Abstract
α-diketones and β-diketones react with Grignard reagents in the presence of a catalytic amount of Cp2TiCl2 to yield α-ketols and corresponding ketones respectively. Sulfoxides can be deoxygenated by Cp2TiCl2/Al system. The possible mechanisms are also discussed.
Keywords: Grignard reagent, Cp2TiCl2-catalyzed, α-diketone, β-diketone, Reduction
INTRODUCTION
It was reported that Grignard reagent containing β-H could reduce alkyl ketones, aldehydes and esters to their corresponding alcohol in the presence of a catalytic amount of Cp2TiCl2 (Sato et al., 1980). However, this method is not applicable to aromatic and α, β-unsaturated ketones. It was also reported that the Cp2TiCl2-catalyzed hydromagnesiation reaction of alkynes had recently become widely used in organic synthesis (Sato and Kobayashi, 1990; Gao and Sato, 1995; Xu and Huang, 1997). We described the Cp2TiCl2-catalyzed reduction of imines, isocyanates and β-diketones by Grignard reagents (Zhang and Hu, 1988; Zhang et al., 1987; 1988; Yu and Zhang, 1999). As an extension of this methodology, we report below our preliminary results showing the unexpected behavior of 1,2-diketones and 1,3-diketones. When the reaction of Grignard reagents with α-diketones was carried out in the presence of a catalytic amount of Cp2TiCl2 reduction dominated and the usual addition was suppressed (Fig.1).
Fig. 1.
Reduction of α-diketones by RMgBr
Table 1 shows that under mild reduction condition α-diketones may be reduced and result in good yields; and that the significant advantage is that the products are always α-ketol even with excessive Grignard reagents and Cp2TiCl2. In addition, the choice of solvent plays an important role. Switching from ether to THF lowered the yield of reductive products. We also found that t-BuMgBr was more effective than i-PrMgBr in this case.
Table 1.
Cp2TiCl2-catalyzed reduction of α-diketones by RMgBr
The mechanism proposed for Cp2TiCl2-catalyzed reduction of carbonyl compounds.

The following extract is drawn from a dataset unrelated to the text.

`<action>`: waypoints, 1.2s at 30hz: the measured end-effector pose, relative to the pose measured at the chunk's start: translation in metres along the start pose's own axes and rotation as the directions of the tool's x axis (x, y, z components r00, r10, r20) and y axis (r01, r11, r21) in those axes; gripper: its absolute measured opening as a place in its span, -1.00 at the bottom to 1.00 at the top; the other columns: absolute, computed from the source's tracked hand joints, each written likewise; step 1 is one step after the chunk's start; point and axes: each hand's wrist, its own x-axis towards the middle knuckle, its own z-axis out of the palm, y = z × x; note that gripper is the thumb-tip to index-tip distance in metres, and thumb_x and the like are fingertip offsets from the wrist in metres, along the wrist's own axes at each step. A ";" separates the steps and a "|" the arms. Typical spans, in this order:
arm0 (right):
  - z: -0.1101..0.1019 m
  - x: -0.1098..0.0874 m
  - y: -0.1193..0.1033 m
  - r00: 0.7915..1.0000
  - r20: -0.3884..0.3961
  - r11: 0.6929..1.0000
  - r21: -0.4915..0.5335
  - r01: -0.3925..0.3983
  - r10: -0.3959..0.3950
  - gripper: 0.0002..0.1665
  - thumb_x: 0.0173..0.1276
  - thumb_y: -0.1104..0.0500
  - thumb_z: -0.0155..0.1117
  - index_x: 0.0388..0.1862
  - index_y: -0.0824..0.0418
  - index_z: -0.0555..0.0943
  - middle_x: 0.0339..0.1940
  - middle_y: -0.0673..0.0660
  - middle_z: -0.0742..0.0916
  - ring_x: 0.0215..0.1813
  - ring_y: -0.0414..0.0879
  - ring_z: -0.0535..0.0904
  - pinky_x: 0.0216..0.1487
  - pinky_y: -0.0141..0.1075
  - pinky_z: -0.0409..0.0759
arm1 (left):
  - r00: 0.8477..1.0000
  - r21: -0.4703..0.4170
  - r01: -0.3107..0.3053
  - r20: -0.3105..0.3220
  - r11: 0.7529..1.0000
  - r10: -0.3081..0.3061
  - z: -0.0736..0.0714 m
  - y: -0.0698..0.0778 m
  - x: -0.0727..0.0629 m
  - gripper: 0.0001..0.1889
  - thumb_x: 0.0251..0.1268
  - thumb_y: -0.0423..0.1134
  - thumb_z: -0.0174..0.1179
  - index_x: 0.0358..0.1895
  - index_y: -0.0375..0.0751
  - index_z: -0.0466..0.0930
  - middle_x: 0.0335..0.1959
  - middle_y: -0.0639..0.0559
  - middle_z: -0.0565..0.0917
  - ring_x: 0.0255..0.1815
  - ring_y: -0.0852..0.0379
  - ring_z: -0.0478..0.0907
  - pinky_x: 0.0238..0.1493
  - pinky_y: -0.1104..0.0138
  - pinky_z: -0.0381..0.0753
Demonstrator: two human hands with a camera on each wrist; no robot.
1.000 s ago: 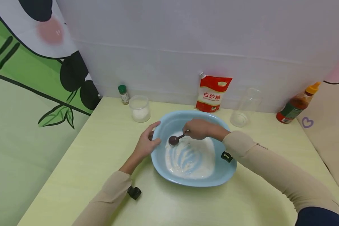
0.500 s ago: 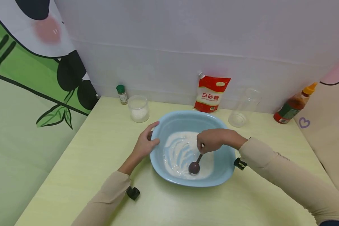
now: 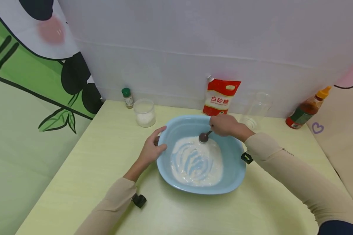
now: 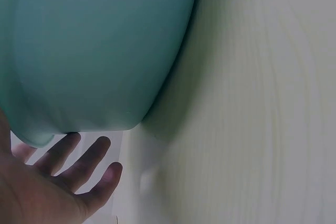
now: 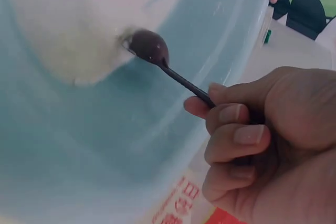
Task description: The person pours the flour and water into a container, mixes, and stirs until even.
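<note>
A light blue plastic basin (image 3: 235,176) stands on the table with a thin white, wet-looking mixture (image 3: 214,173) spread over its bottom. My left hand (image 3: 149,150) grips the basin's left rim, thumb on the inner side and fingers outside. In the left wrist view that hand's fingers (image 4: 86,163) spread beneath the rim. My right hand (image 3: 225,125) is over the basin's far right rim. It holds a dark brown round-bowled spoon (image 3: 204,137) by the handle, as the right wrist view also shows. The spoon's bowl (image 5: 149,46) touches the far edge of the white mixture.
Behind the basin stands a red and white sugar pouch (image 3: 219,99). A glass cup of white granules (image 3: 145,117) and a green-capped jar (image 3: 127,98) are at back left. At back right are a clear glass vessel (image 3: 259,104) and a yellow-capped sauce bottle (image 3: 306,111).
The spoon swept from the left of the basin to the near side, then up to the far side, streaking the white mixture. My left hand stayed on the rim.
</note>
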 end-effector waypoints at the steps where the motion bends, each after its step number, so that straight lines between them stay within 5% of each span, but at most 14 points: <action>1: 0.001 0.003 -0.004 1.000 -0.005 1.000 0.009 0.014 -0.014 -0.87 0.37 0.18 0.23 -0.38 0.18 0.61 -0.54 0.08 0.56 -0.42 -0.04 0.49 -0.40 -0.33 0.46 | 1.000 -0.003 0.001 0.000 1.000 -0.001 0.000 0.000 0.000 -0.22 0.11 -0.47 0.11 0.50 -0.07 0.28 0.27 -0.45 0.54 0.14 -0.31 0.61 -0.07 0.05 0.72; 7: 0.012 0.007 -0.030 0.991 0.000 0.988 0.068 0.137 -0.137 -0.74 0.42 0.21 0.16 -0.52 0.15 0.53 -0.61 0.02 0.48 -0.49 -0.09 0.40 -0.46 -0.35 0.34 | 1.000 -0.019 0.009 -0.006 1.000 -0.009 0.001 0.000 0.000 -0.23 0.11 -0.46 0.12 0.50 -0.07 0.28 0.26 -0.47 0.54 0.15 -0.33 0.61 -0.07 0.04 0.73; 13: 0.016 -0.007 -0.047 0.959 0.083 0.961 0.067 0.267 -0.272 -0.85 0.41 0.19 0.23 -0.28 0.18 0.73 -0.44 -0.01 0.68 -0.39 -0.12 0.49 -0.35 -0.37 0.47 | 1.000 -0.030 -0.005 -0.001 1.000 0.005 0.002 0.000 -0.001 -0.23 0.10 -0.47 0.11 0.50 -0.09 0.28 0.26 -0.47 0.53 0.16 -0.34 0.60 -0.05 0.02 0.72; 23: 0.012 -0.041 -0.027 0.891 0.330 0.950 0.108 0.294 -0.313 -0.85 0.40 0.20 0.27 -0.19 0.14 0.76 -0.30 -0.02 0.76 -0.31 -0.19 0.52 -0.22 -0.38 0.54 | 1.000 -0.016 -0.005 -0.007 1.000 0.005 0.000 0.001 -0.001 -0.22 0.08 -0.48 0.11 0.50 -0.09 0.29 0.23 -0.46 0.56 0.12 -0.31 0.61 -0.09 0.09 0.72; 28: 0.002 -0.047 -0.005 0.930 0.325 0.983 0.009 0.181 -0.174 -0.87 0.40 0.21 0.23 -0.22 0.14 0.72 -0.33 -0.01 0.70 -0.28 -0.12 0.53 -0.18 -0.29 0.60 | 1.000 -0.012 -0.002 -0.012 1.000 0.002 -0.001 -0.002 0.000 -0.22 0.08 -0.48 0.11 0.50 -0.07 0.29 0.24 -0.44 0.57 0.11 -0.30 0.61 -0.09 0.10 0.72; 32: 0.001 -0.038 0.013 0.973 0.221 0.996 -0.055 0.076 -0.062 -0.87 0.41 0.23 0.17 -0.25 0.18 0.66 -0.44 0.05 0.63 -0.35 -0.06 0.50 -0.31 -0.30 0.54 | 1.000 -0.015 -0.005 -0.005 1.000 0.005 0.000 -0.002 0.001 -0.21 0.08 -0.48 0.11 0.50 -0.07 0.29 0.26 -0.45 0.55 0.13 -0.31 0.60 -0.07 0.08 0.72; 36: 0.005 -0.027 0.019 0.991 0.134 0.999 -0.041 0.015 -0.009 -0.88 0.39 0.22 0.16 -0.24 0.18 0.65 -0.45 0.09 0.60 -0.34 -0.03 0.50 -0.33 -0.30 0.52 | 1.000 -0.016 0.000 -0.005 1.000 0.000 0.002 -0.001 0.001 -0.21 0.09 -0.48 0.11 0.50 -0.06 0.28 0.25 -0.45 0.55 0.13 -0.32 0.61 -0.07 0.06 0.73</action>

We assume that the actual reducing agent of the present reaction is [Cp2TiH] as shown in Fig.2. Sato reported that the Cp2TiCl2-catalyzed reduction failed with aryl aldehydes, and that aryl and α, β-unsaturated ketones may be rationalized by the π-d coordinated bond between the π-bond of the substrates and the titanium atom as shown in C1 and C2. Apparently, the intermediate C1 and C2 can be stabilized by this π-d bond, and the required reducing agent [Cp2TiH] in the Cp2TiCl2-catalyzed reaction cycle may not be reproduced. Thus the favorable 1,2-addition of Grignard reagent gave rise to the tertiary alcohol. When substrates bearing α-electron-withdrawing carbonyl make the intermediate C fairly reactive and easily exchange with Grignard reagent, the [Cp2TiH] can be reproduced promptly during the reaction process. Therefore, as the catalytic cycle goes on, reduction becomes the major pathway. However, when one carbonyl group has been reduced, the α-hydroxy group formed, cannot make the intermediate reactive enough to exchange with the Grignard reagent, so the catalytic cycle may be stopped and the products are only α-ketols.
Fig. 2.
The possible mechanism of reduction of α-diketones
We found that when α, β-diketones react with Grignard reagent in the presence of a catalytic amount of Cp2TiCl2, the C-C bond of β-diketones was reductively cleaved, with the products being the corresponding ketones, not β-ketols (Fig.3). The results are summarized in Table 2.
Fig. 3.
Reduction of β-diketones by RMgBr
Table 2.
Cp2TiCl2-catalyzed reduction of β-diketones by RMgBr
By analogy with the mechanism proposed above, we suggest that the key intermediate of this catalytic C-C bond cleavage reaction is [Cp2TiH]. A possible mechanism may be described as shown in Fig.4: [Cp2TiH] reacted with β-diketones to form intermediate C3 which is fairly reactive and easily exchanges with Grignard reagent, while the C-C bond of the intermediate C3 is cleaved.
Fig. 4.
The possible mechanism of reduction of β-diketones
We recently found that Cp2TiCl2 can be reduced by samarium to form a low-valent cyclopentadienyl titanium complex, which is a very effective reducing reagent (Yu and Zhang, 1995; Nugent and Rajanbabu, 1988). In order to extend the scope of application of the low-valent cyclopentadienyl titanium complex, we report that the Cp2TiCl2/Al system can be used as a deoxygenation reagent for reducing sulfoxides to sulfides under neutral and mild conditions (Fig.5).
Fig. 5.
Reduction of sulfoxides by Cp2TiCl2/Al system
When sulfoxide is added to the THF solution from the reduction of Cp2TiCl2 by Al, the reaction mixture becomes red immediately and the red solid is precipitated. In this reaction, the S-O bond in sulfoxide is cleaved and the oxygen atom is transferred to Cp2TiCl2 to generate the stable +4 valent titanium complex, accompanied by the formation of sulfide. Compared with the Cp2TiCl2/i-PrMgBr system, the Cp2TiCl2/Al system reduces sulfoxides more smoothly and the yields are much higher. This may due to avoidance of sulfonium salt formation arising from the side reaction of i-PrMgBr with sulfoxide.
EXPERIMENT DETAILS
1H NMR spectra were recorded in CDCl3 on Bruker AC-80 spectrometer using TMS as an internal standard. Chemical shifts (δ) were reported in ppm. IR spectra were taken as thin films with a Bruker Vector-22 infrared spectrometer. The reaction was achieved in a Schlenk type glass apparatus and nitrogen atmosphere.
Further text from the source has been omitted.